Taking a Close Look Inside Market Fish

To understand what ends up in local seafood, the researchers examined 170 fish bought from markets and landing centers in northern Qatar. They focused on four well-known species that live near the sea floor and are often eaten: Hamour (a grouper), Sheri (spangled emperor), Sheam (yellowfin seabream), and Safi (a herbivorous rabbitfish). The team removed the digestive tracts — stomach and intestines — then used strong but carefully controlled chemicals to dissolve natural tissue while leaving solid particles behind. These leftovers were filtered and first checked under a powerful stereomicroscope to find and count anything that looked like microplastics.

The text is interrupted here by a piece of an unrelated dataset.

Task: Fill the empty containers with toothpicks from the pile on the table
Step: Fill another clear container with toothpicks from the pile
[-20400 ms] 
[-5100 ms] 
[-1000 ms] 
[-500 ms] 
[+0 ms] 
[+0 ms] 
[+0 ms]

Look‑Alikes Versus Real Plastics

Under the microscope, the fish guts contained more than a thousand tiny particles, and 85% of the fish had at least some of them. Most appeared as thin fibers, especially blue ones, likely resembling small worms or bits of algae to feeding fish. At first glance, these particles might all be counted as microplastics. But not every fiber or fragment is truly plastic; some can be natural materials such as cotton, plant debris, or other non‑plastic matter. To avoid overestimating pollution, the team used micro‑Raman spectroscopy, a technique that shines laser light on particles and reads their chemical “fingerprint,” allowing them to tell genuine plastics from look‑alikes. This extra step sharply reduced the count: only 162 of the 1,043 suspects were confirmed as plastics, and applying a strict quality standard cut that number down to just 7 particles across all 170 fish.

Figure 2
Figure 2.

What the Study Found in Qatar’s Waters

When the dust settled, only 4.1% of the examined fish actually contained confirmed microplastics, at an average of 0.070 particles per gram of gut — low compared with many reports from other parts of the Arabian Gulf and the world. The team identified several common plastics, including polyethylene and polypropylene, widely used in packaging and single‑use items, and some more complex plastic blends. Interestingly, Safi, the plant‑eating species, tended to have more particles than the three meat‑eating species, perhaps because bits of plastic cling to algae and seaweed or settle into sediments where herbivores graze. Even so, differences between species and fish sizes were not strong enough to be statistically clear.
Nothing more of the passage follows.